A 15-year-old discovered a vulnerability in the Ledger Nano S Wallet that allows him to redirect transactions and manipulate both seeds and recovery passwords. In collaboration with Ledger developers, they have now developed an update for the offline wallet, which should definitely be installed.
Hacker Saleem Rashid stated on his blog on March 20 that he had cracked the Bitcoin code Ledger Wallet
The back door that Rashid developed is 300 bytes small and makes the device create ready-made wallet addresses and recovery passwords for the Bitcoin code attacker. The attacker can then enter these passwords into a new hardware wallet to recover the private keys of the old devices for these passwords: https://www.geldplus.net/en/bitcoin-code-review/
With the same approach, attackers could make similar interventions. For example, they can manipulate target addresses and amounts of transferred crypto currencies. Attackers could then redirect transactions to their own wallets.
However, in the March 6 update news, Ledger’s Chief Security Officer stressed that the vulnerability was not critical. Charles Guillemet stressed that the attackers were not able to read the private keys. Rather, he stated that Ledger could detect manipulated wallets when they connect to the Ledger server.
Rashid doubted the security of the Bitcoin code Ledger wallet
Rashid again questioned this Bitcoin code statement and said that even if he fixed the problem with a small modification, he could crack the system again. According to Rashid, the vulnerability of the Bitcoin code is in Ledger’s secure microcontroller (Secure Element). This communicates with the “general-purpose microcontroller” Ledger calls MCU.

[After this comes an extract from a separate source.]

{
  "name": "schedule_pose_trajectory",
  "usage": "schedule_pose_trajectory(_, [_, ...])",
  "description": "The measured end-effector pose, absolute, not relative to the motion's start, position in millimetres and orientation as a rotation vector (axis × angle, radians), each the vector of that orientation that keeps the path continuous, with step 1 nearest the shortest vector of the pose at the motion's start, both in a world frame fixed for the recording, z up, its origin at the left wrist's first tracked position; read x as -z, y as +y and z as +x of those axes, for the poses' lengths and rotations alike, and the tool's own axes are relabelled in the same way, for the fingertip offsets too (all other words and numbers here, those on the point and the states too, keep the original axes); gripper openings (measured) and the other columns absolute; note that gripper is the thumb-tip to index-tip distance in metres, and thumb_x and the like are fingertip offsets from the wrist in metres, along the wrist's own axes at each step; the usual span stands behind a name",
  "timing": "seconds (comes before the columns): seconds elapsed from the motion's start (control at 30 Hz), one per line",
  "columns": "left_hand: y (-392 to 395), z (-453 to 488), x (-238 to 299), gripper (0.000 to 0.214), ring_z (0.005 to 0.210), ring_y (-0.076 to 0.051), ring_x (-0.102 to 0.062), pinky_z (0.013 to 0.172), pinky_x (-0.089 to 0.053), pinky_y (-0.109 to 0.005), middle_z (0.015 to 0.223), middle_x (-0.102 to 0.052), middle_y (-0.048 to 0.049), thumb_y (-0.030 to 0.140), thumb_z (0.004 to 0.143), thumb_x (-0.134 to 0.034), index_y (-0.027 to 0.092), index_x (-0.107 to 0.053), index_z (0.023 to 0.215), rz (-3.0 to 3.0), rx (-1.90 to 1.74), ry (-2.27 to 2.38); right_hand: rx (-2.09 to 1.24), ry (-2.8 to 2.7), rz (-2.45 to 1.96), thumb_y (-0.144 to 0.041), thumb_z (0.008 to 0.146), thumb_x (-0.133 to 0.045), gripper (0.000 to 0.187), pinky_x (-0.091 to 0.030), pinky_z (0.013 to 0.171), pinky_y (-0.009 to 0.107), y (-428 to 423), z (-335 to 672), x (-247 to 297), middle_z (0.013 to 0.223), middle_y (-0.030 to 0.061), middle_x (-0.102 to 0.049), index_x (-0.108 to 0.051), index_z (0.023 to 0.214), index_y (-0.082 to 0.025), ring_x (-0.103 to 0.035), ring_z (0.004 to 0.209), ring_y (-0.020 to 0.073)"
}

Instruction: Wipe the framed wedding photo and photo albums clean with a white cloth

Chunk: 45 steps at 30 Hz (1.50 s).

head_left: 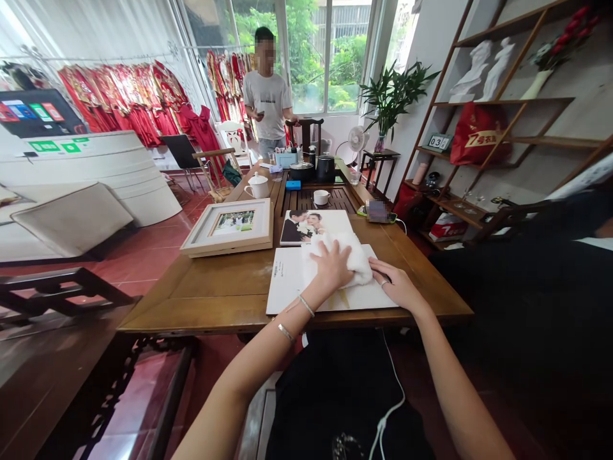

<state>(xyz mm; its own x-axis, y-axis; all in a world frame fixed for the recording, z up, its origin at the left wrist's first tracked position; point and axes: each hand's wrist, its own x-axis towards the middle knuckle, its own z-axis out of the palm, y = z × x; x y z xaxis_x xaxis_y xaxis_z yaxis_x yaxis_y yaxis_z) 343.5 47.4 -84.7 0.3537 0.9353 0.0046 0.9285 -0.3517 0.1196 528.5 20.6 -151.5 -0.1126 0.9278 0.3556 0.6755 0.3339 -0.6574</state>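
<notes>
Left grip (332, 265) flat on cloth (358, 254), right grip (400, 289) flat on album (287, 282)

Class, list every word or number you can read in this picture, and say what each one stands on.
"03": on the desk calendar.
"7": on the red bag; the characters after it are too blurred to read.
Print at the left edge of the album: too small to read.
Tiles on the screen and the green labels: blurred, unreadable.

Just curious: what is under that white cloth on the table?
A flat white album, lying on the wooden table. The left hand presses on the cloth, so the part of the album's cover beneath it is hidden.
</notes>
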Motion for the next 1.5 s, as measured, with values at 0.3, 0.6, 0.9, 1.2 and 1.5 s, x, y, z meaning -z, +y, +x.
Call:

The MCU in turn communicates with the rest of the hardware wallet, such as the USB host, the OLED display and the buttons that the users have to operate. Rashid’s approach is now to replace the original firmware with a wrong code. At the same time, he manipulates the MCU to send the seemingly real image to the secure microcontroller.

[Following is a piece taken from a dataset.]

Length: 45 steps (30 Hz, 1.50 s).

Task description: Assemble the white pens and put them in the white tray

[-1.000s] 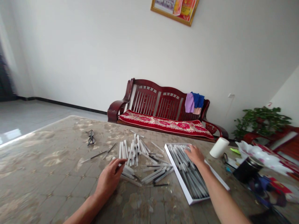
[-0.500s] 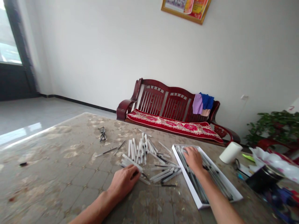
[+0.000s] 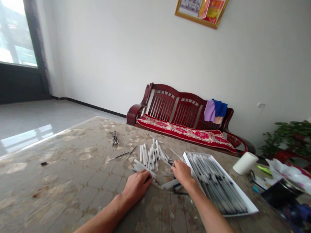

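My left hand (image 3: 138, 184) rests on the table with its fingers curled inward, beside a few white pen-like tubes (image 3: 143, 166). Whatever its fingertips hold is hidden. Over the right part of the loose pile, my right hand (image 3: 182, 173) has its fingers bent down and close together among the pieces. What it grips, if anything, I cannot make out. Whitish tubes (image 3: 151, 155) form a heap between and beyond the hands, with thin black pieces among them. A shallow white box (image 3: 233, 184), filled with rows of slim grey translucent pens with black parts, lies right of my right hand.
Eyeglasses (image 3: 115, 138) and thin dark sticks (image 3: 121, 155) lie left of the heap on the patterned tabletop (image 3: 97, 181). A white roll (image 3: 245, 162), a black cup (image 3: 282, 191) and a plastic bag (image 3: 286, 173) stand right of the box. A wooden bench (image 3: 184, 110) is behind.
My right hand has left the box and moved left to the loose pile, uncovering the pens in the box. My left hand stays beside the tubes. The view has shifted slightly.
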Available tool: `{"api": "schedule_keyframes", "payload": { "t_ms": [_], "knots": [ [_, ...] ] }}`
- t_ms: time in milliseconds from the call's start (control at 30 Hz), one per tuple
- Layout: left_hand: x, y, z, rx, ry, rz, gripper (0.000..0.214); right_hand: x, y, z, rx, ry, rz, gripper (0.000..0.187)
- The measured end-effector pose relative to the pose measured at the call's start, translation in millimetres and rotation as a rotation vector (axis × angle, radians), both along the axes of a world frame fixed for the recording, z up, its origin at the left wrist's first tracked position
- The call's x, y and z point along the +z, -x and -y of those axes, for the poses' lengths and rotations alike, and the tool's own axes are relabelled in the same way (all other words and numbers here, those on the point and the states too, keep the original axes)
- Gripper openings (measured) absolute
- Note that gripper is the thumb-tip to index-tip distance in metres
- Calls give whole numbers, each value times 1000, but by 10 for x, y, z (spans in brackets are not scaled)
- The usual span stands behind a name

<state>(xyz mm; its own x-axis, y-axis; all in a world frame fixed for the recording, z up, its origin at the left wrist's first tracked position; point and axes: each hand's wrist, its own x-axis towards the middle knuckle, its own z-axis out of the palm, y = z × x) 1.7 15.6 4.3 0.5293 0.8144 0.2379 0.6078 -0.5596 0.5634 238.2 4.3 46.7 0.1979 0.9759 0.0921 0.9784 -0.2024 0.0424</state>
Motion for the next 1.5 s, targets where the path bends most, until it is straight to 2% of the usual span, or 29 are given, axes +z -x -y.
{"api": "schedule_keyframes", "payload": {
  "t_ms": [100, 200, 267, 333, 467, 600, 667, 700, 800, 833, 900, 1033, 1200, 1300, 1400, 1500],
  "knots": [
    [-50, -9, -14, 49, -53, 133, 16, 5, 79, 94, 11, -53, -170, 15],
    [-93, -3, -25, 90, -203, 278, 26, -44, 269, 251, 44, -77, -655, 13],
    [-97, 11, -27, 97, -323, 336, 37, -79, 445, 385, 54, -5, -984, 17],
    [-75, 30, -25, 84, -421, 346, 38, -90, 631, 528, 47, 84, -1217, 28],
    [-2, 73, -20, 37, -534, 293, 24, -31, 903, 744, 5, 158, -1486, 48],
    [30, 94, -23, 8, -491, 295, 23, 31, 850, 708, 2, 287, -1667, 56],
    [38, 86, -28, 58, -363, 367, 22, 35, 683, 569, 43, 238, -1602, 56],
    [42, 76, -33, 104, -282, 432, 21, 33, 575, 477, 57, 148, -1493, 53],
    [53, 32, -62, 241, -11, 712, 15, 35, 227, 166, 33, -114, -864, 38],
    [53, 16, -77, 264, 99, 822, 16, 42, 125, 72, 28, -144, -642, 35],
    [44, -15, -112, 284, 329, 1033, 24, 58, -32, -77, 20, -160, -441, 28],
    [16, -53, -174, 358, 652, 1340, 37, 55, -146, -203, 19, -137, -317, 31],
    [64, -76, -181, 399, 867, 1490, 18, 21, -143, -210, 31, -94, -175, 31],
    [125, -79, -168, 414, 944, 1543, 10, 46, -153, -134, 38, -72, -108, 19],
    [164, -75, -168, 434, 997, 1588, 14, 74, -144, 24, 90, -154, -70, 20],
    [179, -69, -175, 426, 1032, 1616, 15, 72, -64, 201, 186, -337, -193, 25]
  ]
}}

In an interview with online magazine Ars Technica, Matt Green of Johns Hopkins University expressed doubts as to whether Ledger’s first update would solve the problem:
“Ledger is trying to solve a fundamental problem here. You need to check the firmware running on a processor. But their security chip can’t see the code running on the processor. So you have to get the processor to work with its own code! This would be a Catch-22, because the processor could possibly work with wrong code, which cannot be trusted. It’s like asking someone who may be a criminal whether he’s revealing his criminal record for the sake of honesty.”